Restorative Justice APPG New Work Streams Agreed

The Advisory Board for the Restorative Justice All-Party Parliamentary Group has recently agreed upon four exciting new work streams and terms of reference for 2022. All four of these work streams focuses on the key Inquiry recommendations that were raised in Inquiry report conducted last year.

The first work stream focuses on “Raising practitioner standards within the criminal justice sector” this is in line with the first recommendation of the Inquiry Report “Registration of commissioned services”. The outcome the APPG aims to deliver from this is to create an investigation report complete with recommendations to set out the rationale for implementing mandatory standards and training for practitioners within the criminal justice sector.

Our second and largest work stream focuses on “Opening up universal access to restorative justice in the criminal justice sector” this crucial area incorporates three of our recommendations from the Inquiry report. Firstly, the standardisation of information sharing, secondly a the need to conduct a review into ring fencing funding for RJ, and finally the move to end blanket bans. The objective from this work stream will be the creation of a members briefing paper outlining the benefits of each of these recommendations as well as providing their rationale.
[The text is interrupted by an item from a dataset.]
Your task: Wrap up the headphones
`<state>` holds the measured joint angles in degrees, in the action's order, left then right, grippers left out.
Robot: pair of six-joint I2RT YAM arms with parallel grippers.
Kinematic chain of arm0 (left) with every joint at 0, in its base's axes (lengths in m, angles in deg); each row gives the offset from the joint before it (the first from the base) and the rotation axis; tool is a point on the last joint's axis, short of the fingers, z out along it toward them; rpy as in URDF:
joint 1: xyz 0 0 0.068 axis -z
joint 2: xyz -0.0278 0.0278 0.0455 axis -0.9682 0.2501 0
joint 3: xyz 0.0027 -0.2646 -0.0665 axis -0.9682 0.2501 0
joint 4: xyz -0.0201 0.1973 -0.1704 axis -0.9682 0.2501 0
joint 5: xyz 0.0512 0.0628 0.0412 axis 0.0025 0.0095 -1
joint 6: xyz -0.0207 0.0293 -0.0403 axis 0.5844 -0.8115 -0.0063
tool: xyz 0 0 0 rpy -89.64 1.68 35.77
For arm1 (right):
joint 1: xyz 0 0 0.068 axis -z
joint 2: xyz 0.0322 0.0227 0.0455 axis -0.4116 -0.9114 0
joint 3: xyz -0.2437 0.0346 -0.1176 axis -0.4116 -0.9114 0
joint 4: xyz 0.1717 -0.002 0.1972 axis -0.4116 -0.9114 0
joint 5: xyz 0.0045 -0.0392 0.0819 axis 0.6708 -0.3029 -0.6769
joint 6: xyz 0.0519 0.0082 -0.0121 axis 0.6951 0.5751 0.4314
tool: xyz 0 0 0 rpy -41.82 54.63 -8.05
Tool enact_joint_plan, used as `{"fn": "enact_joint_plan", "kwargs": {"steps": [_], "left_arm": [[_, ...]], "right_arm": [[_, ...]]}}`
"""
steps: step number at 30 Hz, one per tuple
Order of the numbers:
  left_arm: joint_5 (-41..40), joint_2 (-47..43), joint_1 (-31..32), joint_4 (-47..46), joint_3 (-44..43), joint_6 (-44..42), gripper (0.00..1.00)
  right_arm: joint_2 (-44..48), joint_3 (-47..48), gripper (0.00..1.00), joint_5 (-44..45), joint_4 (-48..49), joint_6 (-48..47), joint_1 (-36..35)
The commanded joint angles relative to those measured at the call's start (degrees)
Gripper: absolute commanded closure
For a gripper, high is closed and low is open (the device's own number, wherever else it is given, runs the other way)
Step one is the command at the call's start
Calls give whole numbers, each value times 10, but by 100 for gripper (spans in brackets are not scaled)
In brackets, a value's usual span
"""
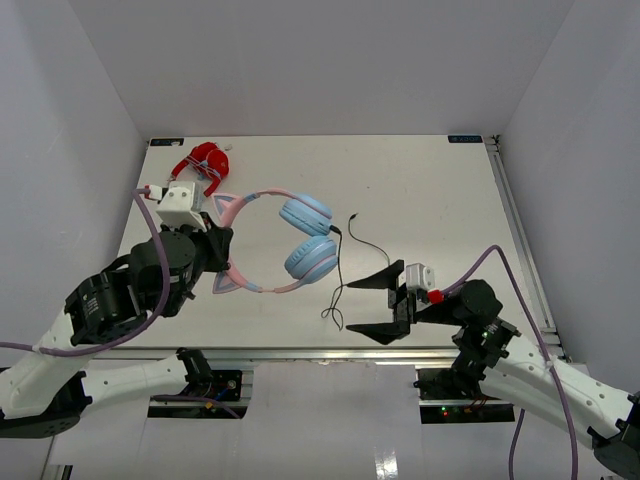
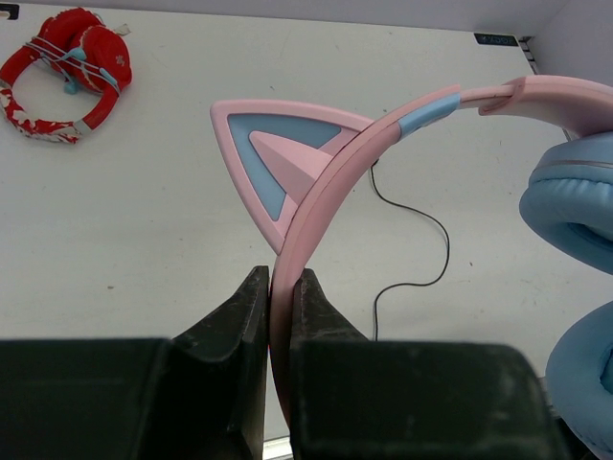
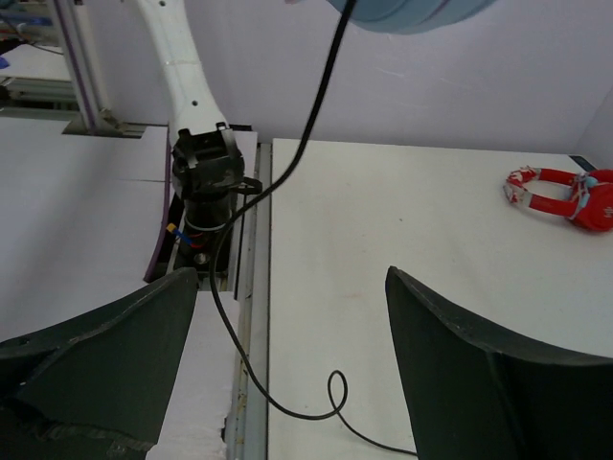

The third work stream moves away from restorative principals within the criminal justice system, and broadens the scope by “Implementing restorative practices in education, health and social care”. This ties in with the recommendation to further investigate the wider use of restorative practices across multiple sectors, and the key outcome here is to create an investigation report for implementing restorative practices in education, health and social care settings.

Finally work stream four seeks to improve the “evidence base for recording and evaluation”, this reflects the recommendation from the Inquiry report which aimed to improve “quality through effective monitoring and evaluation”. This work stream has two outcomes, firstly to produce a report on a potential mechanism for the commissioning, collection, and dissemination of evidence-based research; and to also create a members briefing paper outlining the benefits of implementing a national reporting framework.